The Medical and Surgical Procedures Panel of the Medicare Coverage Advisory Committee (MCAC) overwhelmingly affirmed the effectiveness of Activa® Therapy brain stimulation to relieve symptoms of Parkinson's disease and essential tremor when medication alone fails to provide adequate relief or consistently causes intolerable side effects.

"The panel's affirmation validates a growing accumulation of effectiveness data and, equally as important, the experience of thousands of patients whose motor function and overall lives have been dramatically improved through treatment with brain stimulation," said Dr. Erwin B. Montgomery, a movement disorders neurologist and co-director of the Cleveland Clinic Foundation's Functional and Restorative Neuroscience Center.
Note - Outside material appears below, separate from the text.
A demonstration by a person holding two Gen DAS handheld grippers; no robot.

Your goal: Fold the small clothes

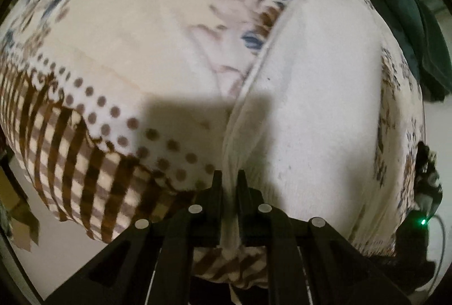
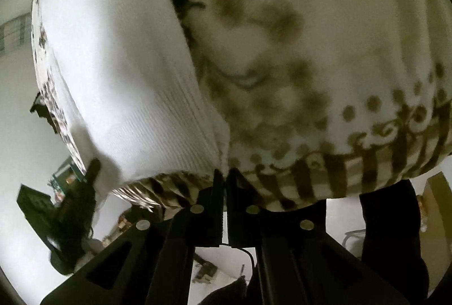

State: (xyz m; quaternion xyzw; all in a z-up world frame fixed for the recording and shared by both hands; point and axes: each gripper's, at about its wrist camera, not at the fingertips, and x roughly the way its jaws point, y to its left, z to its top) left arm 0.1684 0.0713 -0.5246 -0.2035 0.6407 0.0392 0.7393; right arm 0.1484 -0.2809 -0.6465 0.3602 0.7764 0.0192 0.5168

"National Medicare coverage and adequate reimbursement are critical next steps in assuring access to this treatment for the thousands more patients who stand to benefit from it," he said.

In a presentation to the MCAC panel, Montgomery noted key findings of a global clinical study of brain stimulation for advanced Parkinson's disease symptoms after one year of treatment:

  • 87 percent of patients had improved motor function without the benefit of medication; and
  • Patients gained an average of an additional six hours of good motor function each day.

MCAC's executive committee will meet on September 25, 2002 to ratify its expert panel's recommendation. Following receipt of the executive committee's recommendation, the Centers for Medicare and Medicaid Services will make their decision whether to establish a national Medicare coverage policy for the brain stimulation therapy. If approved, the policy will likely be in effect within six to nine months of the decision.

Activa Parkinson's Control Therapy, developed by Medtronic, Inc., received U.S. Food and Drug Administration approval in January 2002 for reduction of symptoms of advanced Parkinson's disease.